A TurtleBot3 that maps its environment and localizes itself in real time using EKF SLAM, built from scratch in ROS 2.
ROS 2C++Unsupervised LearningSLAMEKFTurtleBot3
Demo
Red = ground truth · Blue = odometry · Green = SLAM estimate and landmark map
Overview
This project builds feature-based EKF SLAM on a TurtleBot3 from scratch. Five ROS 2 packages make up the system:
turtlelib — Pure C++ library for SE(2) transforms, differential drive kinematics, and the EKF. No ROS dependency; fully unit-tested with Catch2.
nusim — 2D physics simulator with Gaussian wheel noise, wheel slip, lidar ray-casting, and collision detection.
nuturtle_description — Multi-colour TurtleBot3 URDF with a parametric diff_params.yaml for wheel radius, track width, and collision geometry.
nuturtle_control — Turtle interface node, odometry node, and a circle-driving node.

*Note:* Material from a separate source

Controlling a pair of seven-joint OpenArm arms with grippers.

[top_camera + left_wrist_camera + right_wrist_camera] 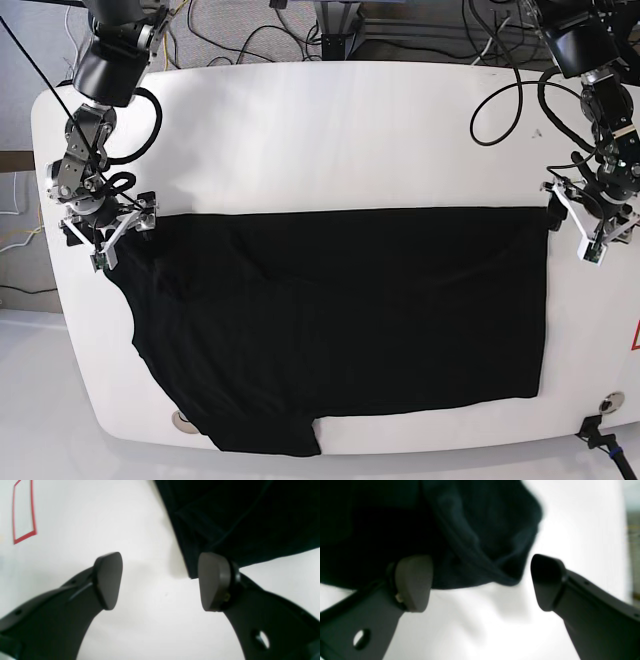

nuslam — Landmark detection pipeline and EKF SLAM node.
Algorithms
Odometry
The odometry node integrates wheel encoder deltas using the constant-curvature arc model from the DiffDrive class. It publishes nav_msgs/Odometry and broadcasts the odom → base_footprint TF, with an initial_pose service to reset the origin.
Physical TurtleBot3 driving in a circle
Odometry estimate visualized in RViz
Landmark Detection
Landmarks are cylinders detected from 2D lidar scans in three stages:
Clustering — consecutive scan points within a distance threshold form a cluster; clusters with fewer than 4 points are discarded.
Circle fitting — the Hyper algebraic fit finds the centre and radius of each cluster. Clusters with implausible radii are rejected.
Arc classification — uses the inscribed angle theorem: for a true circular arc, the angle ∠P₁PP₂ is nearly constant across all points P. Clusters whose mean falls between 90°–135° with standard deviation below 0.15 rad are classified as circles.
EKF SLAM
The EKF maintains a joint state vector [θ, x, y, mx₁, my₁, …, mxN, myN] and a single covariance matrix over robot pose and all landmark positions simultaneously.
Prediction — wheel encoder deltas propagate through the nonlinear motion model; the Jacobian is computed analytically.
Correction — each detected landmark is matched to a known map entry by world-frame Euclidean distance, then used to correct the full state via a range-bearing Jacobian.
Initialisation — on first sighting, a landmark is placed using the inverse measurement model and the EKF correction is skipped for that frame, avoiding a degenerate update with uninformative covariance.